■ Aim of the exercise ■
Print all of the data below exactly as it appears, leaving out every image.
Content starts
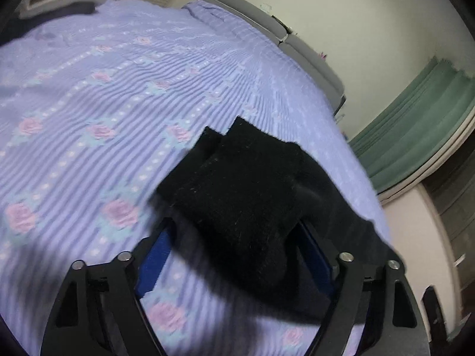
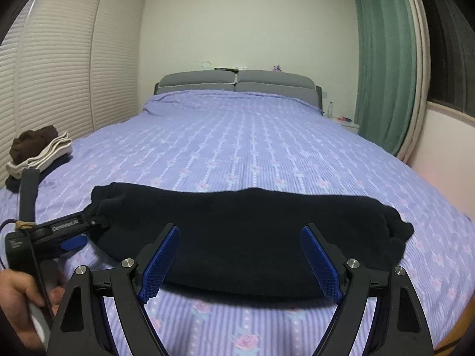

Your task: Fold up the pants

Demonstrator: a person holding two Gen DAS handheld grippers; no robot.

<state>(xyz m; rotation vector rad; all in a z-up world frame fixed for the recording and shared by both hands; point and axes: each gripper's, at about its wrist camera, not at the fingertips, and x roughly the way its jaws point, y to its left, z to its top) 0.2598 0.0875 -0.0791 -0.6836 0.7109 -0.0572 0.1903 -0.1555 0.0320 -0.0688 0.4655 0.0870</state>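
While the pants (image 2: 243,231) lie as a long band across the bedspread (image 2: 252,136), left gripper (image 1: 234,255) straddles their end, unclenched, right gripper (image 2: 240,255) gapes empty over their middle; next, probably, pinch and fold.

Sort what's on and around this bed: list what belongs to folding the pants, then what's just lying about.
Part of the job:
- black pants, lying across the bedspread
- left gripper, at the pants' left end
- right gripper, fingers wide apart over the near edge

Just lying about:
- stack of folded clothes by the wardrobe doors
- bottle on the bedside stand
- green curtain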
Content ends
■ Task response ■
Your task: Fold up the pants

Demonstrator: a person holding two Gen DAS handheld grippers; no robot.

<state>(xyz m; rotation vector rad; all in a z-up world frame fixed for the recording and shared by both hands; point and axes: each gripper's, at about its wrist camera, not at the fingertips, and x roughly the way its jaws point, y to its left, z to its top) 0.2598 0.0875 -0.0791 -0.6836 0.7109 -0.0572 0.1903 -0.1555 0.0320 -0.0688 0.4655 0.0870</state>
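While the pants (image 2: 243,231) lie as a long band across the bedspread (image 2: 252,136), left gripper (image 1: 234,255) straddles their end, unclenched, right gripper (image 2: 240,255) gapes empty over their middle; next, probably, pinch and fold.

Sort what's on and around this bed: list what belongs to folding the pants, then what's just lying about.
Part of the job:
- black pants, lying across the bedspread
- left gripper, at the pants' left end
- right gripper, fingers wide apart over the near edge

Just lying about:
- stack of folded clothes by the wardrobe doors
- bottle on the bedside stand
- green curtain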

Work on this exercise is finished, so nothing remains.